** Action item **
Check each line of the listing below for the word "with" and say how many lines have it. Nothing else should be written.

Top of Given data

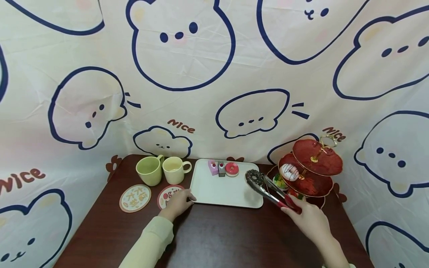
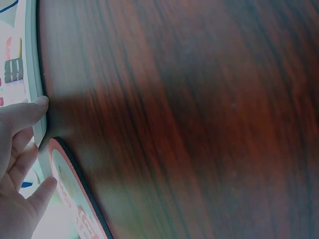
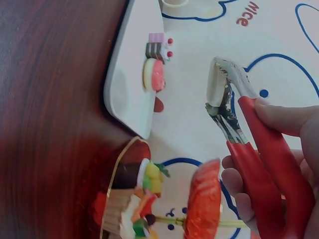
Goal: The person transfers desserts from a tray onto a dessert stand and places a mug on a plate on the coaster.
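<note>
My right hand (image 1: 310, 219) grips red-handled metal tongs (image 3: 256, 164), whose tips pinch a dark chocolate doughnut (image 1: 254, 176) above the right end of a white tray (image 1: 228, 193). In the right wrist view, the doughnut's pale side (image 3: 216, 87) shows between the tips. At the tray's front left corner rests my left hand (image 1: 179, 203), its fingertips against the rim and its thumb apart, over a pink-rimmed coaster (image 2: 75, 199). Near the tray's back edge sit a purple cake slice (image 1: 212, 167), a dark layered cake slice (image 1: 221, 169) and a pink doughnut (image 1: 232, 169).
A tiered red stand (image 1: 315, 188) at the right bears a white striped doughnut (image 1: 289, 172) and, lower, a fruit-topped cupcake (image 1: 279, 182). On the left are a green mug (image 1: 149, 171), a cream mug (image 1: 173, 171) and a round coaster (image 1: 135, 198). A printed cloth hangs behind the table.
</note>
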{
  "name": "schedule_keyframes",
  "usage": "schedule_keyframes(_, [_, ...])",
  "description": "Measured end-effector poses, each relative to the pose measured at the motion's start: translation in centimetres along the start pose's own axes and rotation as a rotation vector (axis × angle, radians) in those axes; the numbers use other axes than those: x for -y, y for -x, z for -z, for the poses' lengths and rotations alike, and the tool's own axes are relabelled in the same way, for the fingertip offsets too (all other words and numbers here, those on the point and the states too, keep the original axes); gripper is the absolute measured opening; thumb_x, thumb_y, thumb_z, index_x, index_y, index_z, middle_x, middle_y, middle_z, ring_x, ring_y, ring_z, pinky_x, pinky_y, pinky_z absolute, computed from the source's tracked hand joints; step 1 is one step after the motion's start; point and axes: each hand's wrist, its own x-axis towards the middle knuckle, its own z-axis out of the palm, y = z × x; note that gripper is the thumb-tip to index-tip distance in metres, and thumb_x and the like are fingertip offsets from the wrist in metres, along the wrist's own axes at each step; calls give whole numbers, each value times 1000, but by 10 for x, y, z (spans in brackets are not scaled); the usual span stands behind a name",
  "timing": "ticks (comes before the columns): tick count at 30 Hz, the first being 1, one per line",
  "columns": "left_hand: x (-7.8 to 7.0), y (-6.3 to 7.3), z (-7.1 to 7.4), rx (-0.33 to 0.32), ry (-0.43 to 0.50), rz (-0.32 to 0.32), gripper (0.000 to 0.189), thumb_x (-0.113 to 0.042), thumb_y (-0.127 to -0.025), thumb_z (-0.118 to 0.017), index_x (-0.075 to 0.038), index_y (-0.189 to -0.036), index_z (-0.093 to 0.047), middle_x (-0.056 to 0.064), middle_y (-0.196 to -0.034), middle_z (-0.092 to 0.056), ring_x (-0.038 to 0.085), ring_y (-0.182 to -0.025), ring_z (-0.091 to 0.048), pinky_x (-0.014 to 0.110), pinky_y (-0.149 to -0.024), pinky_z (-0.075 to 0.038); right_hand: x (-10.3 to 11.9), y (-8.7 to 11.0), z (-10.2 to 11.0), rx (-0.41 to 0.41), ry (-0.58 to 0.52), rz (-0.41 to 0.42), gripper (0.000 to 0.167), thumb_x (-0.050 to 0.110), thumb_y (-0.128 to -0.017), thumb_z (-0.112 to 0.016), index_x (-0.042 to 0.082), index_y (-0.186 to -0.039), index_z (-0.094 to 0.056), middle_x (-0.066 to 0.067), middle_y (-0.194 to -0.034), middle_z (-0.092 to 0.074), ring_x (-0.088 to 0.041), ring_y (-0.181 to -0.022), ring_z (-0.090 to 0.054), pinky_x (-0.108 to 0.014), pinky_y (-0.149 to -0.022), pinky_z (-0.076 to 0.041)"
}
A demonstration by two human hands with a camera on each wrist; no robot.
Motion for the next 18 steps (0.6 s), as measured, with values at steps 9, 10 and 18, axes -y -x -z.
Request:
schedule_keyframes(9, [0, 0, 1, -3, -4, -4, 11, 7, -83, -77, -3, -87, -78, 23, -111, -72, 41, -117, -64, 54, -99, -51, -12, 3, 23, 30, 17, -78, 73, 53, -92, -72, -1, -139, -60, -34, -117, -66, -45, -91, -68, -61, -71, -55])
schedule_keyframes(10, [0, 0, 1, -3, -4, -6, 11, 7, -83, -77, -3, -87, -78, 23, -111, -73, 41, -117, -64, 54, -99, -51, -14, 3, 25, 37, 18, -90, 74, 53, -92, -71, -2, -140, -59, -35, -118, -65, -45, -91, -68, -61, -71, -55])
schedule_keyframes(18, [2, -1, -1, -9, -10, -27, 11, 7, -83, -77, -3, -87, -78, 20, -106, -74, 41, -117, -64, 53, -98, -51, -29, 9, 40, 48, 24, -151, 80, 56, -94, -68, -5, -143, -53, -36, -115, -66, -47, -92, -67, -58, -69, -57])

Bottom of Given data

** Result of this exercise **
2